Little Monsters: On Sex, Exorcisms & Efes

 

I’d lay down my life for the fawn
who, arising, at night to the sweet sound
of harp and flute, saw a cup in my hand, said:
“Drink your grape’s blood from between my lips!”
And the moon was like the letter Yod inscribed in gold ink
upon the robes of night.

— “Invitation,” Samuel ibn Naghrillah
(Translated from Hebrew)

 

In the lingering darkness after, he’s still heaving against your neck, his legs tightening around yours. His hair is stuck to your chin with sweat. You can hear it drying slowly, sealing temporary cracks.

He whispers: I still don’t understand. What is Efes?

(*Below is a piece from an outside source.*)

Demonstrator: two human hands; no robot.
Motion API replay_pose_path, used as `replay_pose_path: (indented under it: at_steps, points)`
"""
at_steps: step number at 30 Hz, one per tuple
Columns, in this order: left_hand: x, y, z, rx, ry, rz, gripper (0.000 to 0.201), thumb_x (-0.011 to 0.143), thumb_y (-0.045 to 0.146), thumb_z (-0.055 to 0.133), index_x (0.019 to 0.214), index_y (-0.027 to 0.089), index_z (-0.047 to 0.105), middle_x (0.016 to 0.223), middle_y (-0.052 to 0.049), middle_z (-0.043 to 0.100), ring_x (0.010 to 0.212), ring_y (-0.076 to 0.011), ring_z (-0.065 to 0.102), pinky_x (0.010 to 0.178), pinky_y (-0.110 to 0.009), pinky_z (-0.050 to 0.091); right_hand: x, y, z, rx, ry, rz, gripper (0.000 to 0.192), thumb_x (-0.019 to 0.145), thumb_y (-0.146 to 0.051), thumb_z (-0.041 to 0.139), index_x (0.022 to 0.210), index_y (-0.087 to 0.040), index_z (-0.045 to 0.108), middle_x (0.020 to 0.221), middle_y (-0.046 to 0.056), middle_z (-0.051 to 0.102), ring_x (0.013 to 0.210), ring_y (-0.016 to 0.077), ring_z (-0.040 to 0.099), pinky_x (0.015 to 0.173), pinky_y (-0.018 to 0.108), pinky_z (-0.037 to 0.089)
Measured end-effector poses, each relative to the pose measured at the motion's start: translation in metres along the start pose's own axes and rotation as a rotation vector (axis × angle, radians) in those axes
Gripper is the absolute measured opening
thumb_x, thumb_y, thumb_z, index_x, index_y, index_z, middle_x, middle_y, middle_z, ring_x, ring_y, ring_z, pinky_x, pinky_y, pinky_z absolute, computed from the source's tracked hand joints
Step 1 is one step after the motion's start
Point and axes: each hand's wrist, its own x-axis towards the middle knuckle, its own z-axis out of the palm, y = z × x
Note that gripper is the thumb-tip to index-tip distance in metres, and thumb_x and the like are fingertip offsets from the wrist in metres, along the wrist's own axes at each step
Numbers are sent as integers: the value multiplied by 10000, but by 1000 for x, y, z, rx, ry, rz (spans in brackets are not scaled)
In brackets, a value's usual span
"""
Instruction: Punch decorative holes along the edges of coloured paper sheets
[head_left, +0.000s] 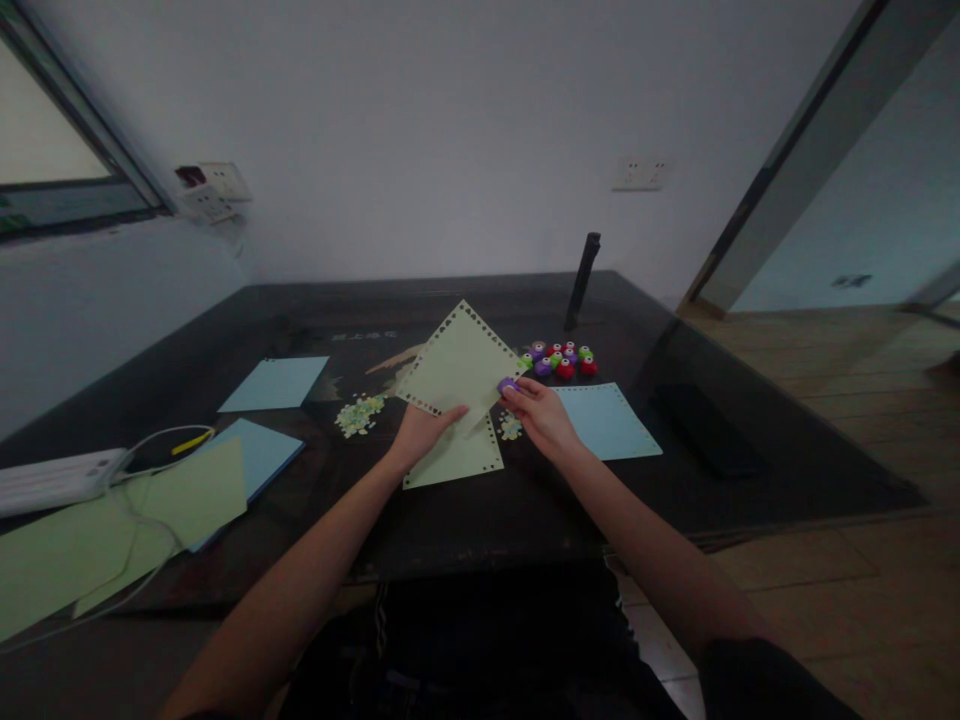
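Note:
My left hand (424, 436) is closed on a pale green sheet of paper (463, 355), thumb on top, and holds it raised and turned cornerwise above the table. Small punched holes run along the sheet's edges. In my right hand (546, 415) is a small purple craft punch (508, 386), pinched at the sheet's right corner. Beneath lies another green sheet (457, 455) with punched edges. Small paper cutouts form a larger pile (360, 414) on the left and a smaller pile (511, 427) near my right hand. Behind it sit several red, green and purple punches (561, 360).
A punched blue sheet (607, 420) lies right, near a dark flat object (705, 430). Another blue sheet (276, 383) is at left. Green papers (187, 490), a white power strip (60, 482) and a cable occupy the left front. A black upright object (583, 280) stands behind.

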Motion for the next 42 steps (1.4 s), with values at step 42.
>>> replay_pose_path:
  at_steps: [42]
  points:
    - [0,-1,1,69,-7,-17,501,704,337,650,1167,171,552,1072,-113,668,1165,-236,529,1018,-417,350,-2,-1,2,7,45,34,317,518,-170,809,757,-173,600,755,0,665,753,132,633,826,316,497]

He won’t let it go. He wants you to explain.

To make what has happened to you linear, traceable, seen. To give him the ability to break it down, examine each part methodically, make meaning that will come together to reveal one single answer.

This has happened before. A few years ago, when you told him that you only heard the horses, which meant the music, because of him. That he was/were the horses, that world entire.

You couldn’t explain it in full then, in linear thought. So you wrote poem after poem about it.

But this is something very different.

If you broke what happened to you down, its roots are in Gematria, the Minhat Yehuda and string theory.

But that’s not quite right.

There’s also a question of bodies and movement and time. Of being taken and being given. Of neurons misfiring and insomnia and blissful exhaustion.

He whispers: Hey, come back to me.

The lights are on in the room. Lamplight. Soft. Muted. Your eyes are open, and you’re still lying on top of him. His warm hands are sliding over your bare back.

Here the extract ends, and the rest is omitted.